---- Given entries
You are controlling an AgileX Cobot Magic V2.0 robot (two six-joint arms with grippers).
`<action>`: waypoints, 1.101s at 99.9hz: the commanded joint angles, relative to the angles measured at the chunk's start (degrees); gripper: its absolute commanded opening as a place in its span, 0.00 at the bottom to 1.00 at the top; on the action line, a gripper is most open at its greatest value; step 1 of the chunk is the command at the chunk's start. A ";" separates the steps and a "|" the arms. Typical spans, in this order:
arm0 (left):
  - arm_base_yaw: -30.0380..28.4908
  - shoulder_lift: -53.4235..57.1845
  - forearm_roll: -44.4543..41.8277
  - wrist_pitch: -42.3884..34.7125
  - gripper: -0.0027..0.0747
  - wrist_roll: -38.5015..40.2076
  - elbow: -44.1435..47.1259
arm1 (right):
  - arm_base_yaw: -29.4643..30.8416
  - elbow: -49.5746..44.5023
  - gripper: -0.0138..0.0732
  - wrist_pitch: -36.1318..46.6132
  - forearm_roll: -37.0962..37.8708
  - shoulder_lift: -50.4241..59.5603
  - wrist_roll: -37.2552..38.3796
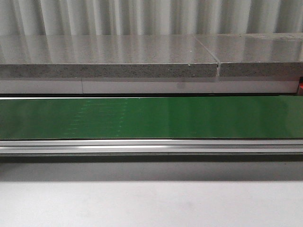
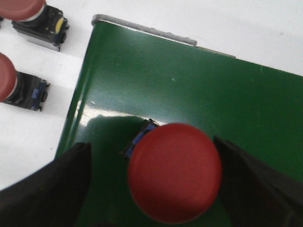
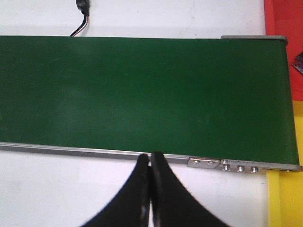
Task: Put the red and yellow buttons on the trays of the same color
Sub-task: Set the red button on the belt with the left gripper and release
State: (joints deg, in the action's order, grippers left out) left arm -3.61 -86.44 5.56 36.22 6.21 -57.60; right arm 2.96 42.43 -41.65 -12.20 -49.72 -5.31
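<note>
left end effector (image 2: pixel 173 184) open astride red button (image 2: pixel 174 171) on belt (image 2: pixel 199 90) | right end effector (image 3: pixel 150 163) closed, empty

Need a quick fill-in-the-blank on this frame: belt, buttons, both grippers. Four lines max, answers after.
1. The button between the left gripper's fingers has a ____ cap.
2. That button sits over the ____ belt.
3. The right gripper's fingers are pressed ____, holding nothing.
4. Beside the belt, on the white table, ____ more red buttons show.

Missing words: red; green; together; two

left gripper (image 2: pixel 156 184) spread wide, right gripper (image 3: pixel 150 163) closed
</note>
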 commanded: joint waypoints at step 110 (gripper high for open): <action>-23.20 17.36 3.02 -10.18 0.82 0.98 9.54 | -0.05 1.53 0.08 3.13 -0.29 0.71 -0.59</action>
State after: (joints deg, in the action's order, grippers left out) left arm -24.33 -70.57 8.03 31.41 6.06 -49.06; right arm 2.96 42.43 -41.65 -12.20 -49.72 -5.31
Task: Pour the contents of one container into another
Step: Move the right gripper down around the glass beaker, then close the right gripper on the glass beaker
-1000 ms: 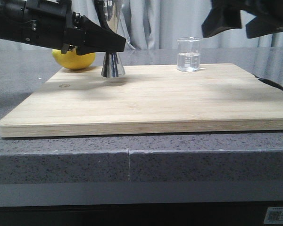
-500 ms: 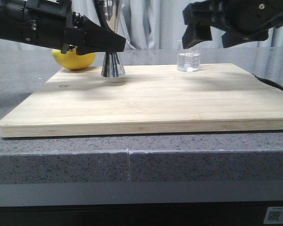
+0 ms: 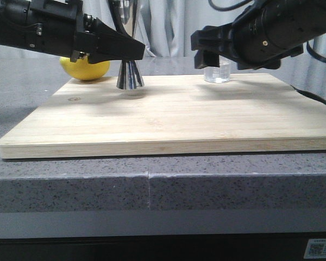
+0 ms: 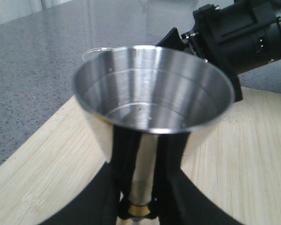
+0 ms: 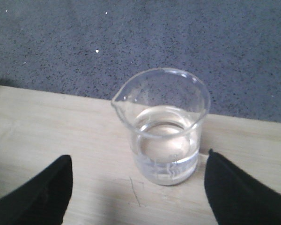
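Note:
The steel jigger [image 3: 130, 76] stands upright at the far left of the bamboo board [image 3: 168, 117]. My left gripper [image 3: 132, 53] is shut on its narrow gold waist [image 4: 139, 207], and the jigger's open upper cup [image 4: 152, 98] looks empty. The clear glass beaker [image 5: 166, 126] stands on the board's far right part and holds some clear liquid. My right gripper [image 5: 138, 154] is open with the beaker's base between its fingertips, nearer one finger [image 5: 241, 192], and nothing touches. In the front view the right gripper [image 3: 212, 57] covers the top of the beaker [image 3: 217, 75].
A yellow lemon [image 3: 85, 68] lies behind the board's far left corner, just behind my left arm. The board rests on a grey speckled counter [image 3: 152, 185], whose front edge is close below. Curtains hang behind.
My right arm has come down and to the left from the upper right, and its open fingers are now around the beaker. The left gripper and the jigger have not moved.

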You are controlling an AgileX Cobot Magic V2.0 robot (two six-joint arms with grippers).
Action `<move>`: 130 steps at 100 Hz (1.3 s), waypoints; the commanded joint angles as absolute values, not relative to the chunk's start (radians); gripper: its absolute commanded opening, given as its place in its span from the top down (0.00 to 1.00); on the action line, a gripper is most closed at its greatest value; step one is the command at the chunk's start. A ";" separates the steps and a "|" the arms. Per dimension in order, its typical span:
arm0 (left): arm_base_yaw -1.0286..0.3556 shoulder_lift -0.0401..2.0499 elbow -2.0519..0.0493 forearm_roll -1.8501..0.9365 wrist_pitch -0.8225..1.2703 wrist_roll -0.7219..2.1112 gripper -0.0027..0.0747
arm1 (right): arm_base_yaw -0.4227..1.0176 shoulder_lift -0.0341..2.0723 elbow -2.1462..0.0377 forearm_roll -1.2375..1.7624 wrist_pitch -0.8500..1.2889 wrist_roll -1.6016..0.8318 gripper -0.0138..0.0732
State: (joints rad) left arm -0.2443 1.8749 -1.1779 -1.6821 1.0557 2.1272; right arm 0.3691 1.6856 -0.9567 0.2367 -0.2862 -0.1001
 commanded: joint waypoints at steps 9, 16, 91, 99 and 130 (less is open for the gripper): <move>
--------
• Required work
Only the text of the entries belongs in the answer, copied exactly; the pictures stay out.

• Expected answer
You are controlling an AgileX Cobot Magic V2.0 robot (two six-joint arms with grippers).
`<action>`: waypoints, 1.101s at 99.9hz: the commanded joint angles, relative to the angles measured at the chunk's start (degrees); gripper: its absolute commanded opening as a place in its span, 0.00 at the bottom to 1.00 at the top; on the action line, a gripper is most open at its greatest value; step 1 of the chunk is the command at the chunk's start. A ";" separates the steps and a "|" the arms. Typical spans, in this order:
arm0 (left):
  - arm_base_yaw: -30.0380..28.4908
  - shoulder_lift: -53.4235..57.1845
  - forearm_roll: -44.4543..41.8277
  - wrist_pitch: -42.3884..34.7125
  - gripper: -0.0027..0.0747
  - wrist_roll: -38.5015..40.2076
  - elbow: -44.1435..47.1259
arm1 (right):
  - arm_base_yaw: -29.4643..30.8416
  - elbow: -49.5746..44.5023
  - gripper: -0.0138..0.0732
  - wrist_pitch: -36.1318..46.6132
  - forearm_roll: -37.0962..37.8708
  - shoulder_lift: -50.4241..59.5603
  - wrist_roll: -37.2552..38.3796
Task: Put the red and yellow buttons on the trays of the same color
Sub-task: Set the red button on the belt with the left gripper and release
State: (joints deg, in the action's order, grippers left out) left arm -3.61 -86.44 5.56 36.22 6.21 -57.60; right arm 2.96 42.43 -41.65 -12.20 -49.72 -5.31
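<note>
left end effector (image 2: pixel 173 184) open astride red button (image 2: pixel 174 171) on belt (image 2: pixel 199 90) | right end effector (image 3: pixel 150 163) closed, empty

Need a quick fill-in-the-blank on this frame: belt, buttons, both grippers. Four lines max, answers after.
1. The button between the left gripper's fingers has a ____ cap.
2. That button sits over the ____ belt.
3. The right gripper's fingers are pressed ____, holding nothing.
4. Beside the belt, on the white table, ____ more red buttons show.

Missing words: red; green; together; two

left gripper (image 2: pixel 156 184) spread wide, right gripper (image 3: pixel 150 163) closed
</note>
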 commanded: joint waypoints at step 110 (gripper high for open): <action>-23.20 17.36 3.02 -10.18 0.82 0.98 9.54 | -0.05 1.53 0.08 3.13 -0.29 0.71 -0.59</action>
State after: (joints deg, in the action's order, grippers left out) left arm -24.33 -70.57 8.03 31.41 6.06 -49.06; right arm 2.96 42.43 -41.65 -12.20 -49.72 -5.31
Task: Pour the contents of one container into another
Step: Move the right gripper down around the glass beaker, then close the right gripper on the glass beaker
-1000 ms: 
-500 ms: 
+0 ms: 
+0 ms: 
+0 ms: 
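Note:
The steel jigger [image 3: 130, 76] stands upright at the far left of the bamboo board [image 3: 168, 117]. My left gripper [image 3: 132, 53] is shut on its narrow gold waist [image 4: 139, 207], and the jigger's open upper cup [image 4: 152, 98] looks empty. The clear glass beaker [image 5: 166, 126] stands on the board's far right part and holds some clear liquid. My right gripper [image 5: 138, 154] is open with the beaker's base between its fingertips, nearer one finger [image 5: 241, 192], and nothing touches. In the front view the right gripper [image 3: 212, 57] covers the top of the beaker [image 3: 217, 75].
A yellow lemon [image 3: 85, 68] lies behind the board's far left corner, just behind my left arm. The board rests on a grey speckled counter [image 3: 152, 185], whose front edge is close below. Curtains hang behind.
My right arm has come down and to the left from the upper right, and its open fingers are now around the beaker. The left gripper and the jigger have not moved.
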
You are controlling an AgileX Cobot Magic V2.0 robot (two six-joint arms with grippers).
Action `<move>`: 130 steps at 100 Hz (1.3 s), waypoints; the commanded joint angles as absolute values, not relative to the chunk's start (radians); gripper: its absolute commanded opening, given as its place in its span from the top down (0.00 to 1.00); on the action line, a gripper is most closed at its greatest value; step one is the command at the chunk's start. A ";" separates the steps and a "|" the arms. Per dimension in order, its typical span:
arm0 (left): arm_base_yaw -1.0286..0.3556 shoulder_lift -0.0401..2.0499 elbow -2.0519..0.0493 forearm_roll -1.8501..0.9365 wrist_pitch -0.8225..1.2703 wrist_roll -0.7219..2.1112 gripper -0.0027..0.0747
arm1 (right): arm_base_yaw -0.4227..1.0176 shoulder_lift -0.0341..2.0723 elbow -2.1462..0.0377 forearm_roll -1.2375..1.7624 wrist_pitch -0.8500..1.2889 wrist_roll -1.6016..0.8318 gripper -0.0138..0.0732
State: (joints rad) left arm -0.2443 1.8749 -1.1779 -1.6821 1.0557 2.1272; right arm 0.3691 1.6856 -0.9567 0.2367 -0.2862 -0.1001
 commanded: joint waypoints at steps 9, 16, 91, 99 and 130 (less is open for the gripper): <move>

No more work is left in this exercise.